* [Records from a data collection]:
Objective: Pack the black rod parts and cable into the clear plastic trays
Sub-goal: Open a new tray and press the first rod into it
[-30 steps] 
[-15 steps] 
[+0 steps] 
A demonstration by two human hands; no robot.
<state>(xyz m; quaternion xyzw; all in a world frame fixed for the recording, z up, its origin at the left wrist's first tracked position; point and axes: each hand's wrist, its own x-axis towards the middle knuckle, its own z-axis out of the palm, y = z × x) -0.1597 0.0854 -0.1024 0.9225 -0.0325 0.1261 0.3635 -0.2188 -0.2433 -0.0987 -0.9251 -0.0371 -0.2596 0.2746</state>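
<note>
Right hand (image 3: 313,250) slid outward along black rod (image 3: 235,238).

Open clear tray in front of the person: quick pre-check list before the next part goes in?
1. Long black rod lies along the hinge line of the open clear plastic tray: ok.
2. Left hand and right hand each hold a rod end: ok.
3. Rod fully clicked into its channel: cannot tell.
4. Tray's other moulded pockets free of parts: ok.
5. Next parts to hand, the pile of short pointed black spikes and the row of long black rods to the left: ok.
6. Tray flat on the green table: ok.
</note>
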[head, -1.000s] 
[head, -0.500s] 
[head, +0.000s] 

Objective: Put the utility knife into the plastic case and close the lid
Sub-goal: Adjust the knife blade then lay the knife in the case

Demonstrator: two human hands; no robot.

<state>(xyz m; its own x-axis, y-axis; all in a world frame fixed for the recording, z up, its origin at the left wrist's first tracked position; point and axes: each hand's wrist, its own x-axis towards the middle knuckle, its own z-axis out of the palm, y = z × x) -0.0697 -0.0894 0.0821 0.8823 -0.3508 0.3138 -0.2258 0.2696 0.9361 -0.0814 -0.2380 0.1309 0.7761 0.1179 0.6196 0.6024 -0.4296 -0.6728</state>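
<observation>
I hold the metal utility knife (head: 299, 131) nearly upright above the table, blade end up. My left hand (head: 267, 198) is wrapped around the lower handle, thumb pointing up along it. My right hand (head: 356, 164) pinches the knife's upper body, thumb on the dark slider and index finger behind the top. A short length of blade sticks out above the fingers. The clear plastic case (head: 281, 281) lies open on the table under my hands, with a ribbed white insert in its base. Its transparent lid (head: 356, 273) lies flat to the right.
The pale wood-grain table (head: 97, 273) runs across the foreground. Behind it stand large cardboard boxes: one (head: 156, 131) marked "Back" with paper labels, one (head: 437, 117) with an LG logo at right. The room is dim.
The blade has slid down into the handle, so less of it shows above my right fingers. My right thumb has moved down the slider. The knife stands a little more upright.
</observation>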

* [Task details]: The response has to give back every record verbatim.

* [Your response]:
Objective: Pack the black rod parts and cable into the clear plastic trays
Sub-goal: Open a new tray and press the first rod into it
[-30 steps] 
[-15 steps] 
[+0 steps] 
A demonstration by two human hands; no robot.
<state>(xyz m; quaternion xyzw; all in a world frame fixed for the recording, z up, its origin at the left wrist's first tracked position; point and axes: each hand's wrist, its own x-axis towards the middle knuckle, its own z-axis out of the palm, y = z × x) -0.1597 0.0854 -0.1024 0.9225 -0.0325 0.1261 0.3635 -0.2188 -0.2433 -0.0987 -0.9251 -0.0371 -0.2596 0.2746</state>
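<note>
Right hand (image 3: 313,250) slid outward along black rod (image 3: 235,238).

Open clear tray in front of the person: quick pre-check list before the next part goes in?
1. Long black rod lies along the hinge line of the open clear plastic tray: ok.
2. Left hand and right hand each hold a rod end: ok.
3. Rod fully clicked into its channel: cannot tell.
4. Tray's other moulded pockets free of parts: ok.
5. Next parts to hand, the pile of short pointed black spikes and the row of long black rods to the left: ok.
6. Tray flat on the green table: ok.
</note>
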[head, -1.000s] 
[head, -0.500s] 
[head, +0.000s] 

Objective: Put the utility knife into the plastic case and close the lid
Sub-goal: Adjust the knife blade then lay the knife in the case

Demonstrator: two human hands; no robot.

<state>(xyz m; its own x-axis, y-axis; all in a world frame fixed for the recording, z up, its origin at the left wrist's first tracked position; point and axes: each hand's wrist, its own x-axis towards the middle knuckle, its own z-axis out of the palm, y = z × x) -0.0697 -0.0894 0.0821 0.8823 -0.3508 0.3138 -0.2258 0.2696 0.9361 -0.0814 -0.2380 0.1309 0.7761 0.1179 0.6196 0.6024 -0.4296 -0.6728</state>
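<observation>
I hold the metal utility knife (head: 299, 131) nearly upright above the table, blade end up. My left hand (head: 267, 198) is wrapped around the lower handle, thumb pointing up along it. My right hand (head: 356, 164) pinches the knife's upper body, thumb on the dark slider and index finger behind the top. A short length of blade sticks out above the fingers. The clear plastic case (head: 281, 281) lies open on the table under my hands, with a ribbed white insert in its base. Its transparent lid (head: 356, 273) lies flat to the right.
The pale wood-grain table (head: 97, 273) runs across the foreground. Behind it stand large cardboard boxes: one (head: 156, 131) marked "Back" with paper labels, one (head: 437, 117) with an LG logo at right. The room is dim.
The blade has slid down into the handle, so less of it shows above my right fingers. My right thumb has moved down the slider. The knife stands a little more upright.
</observation>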

The answer has been supplied in full.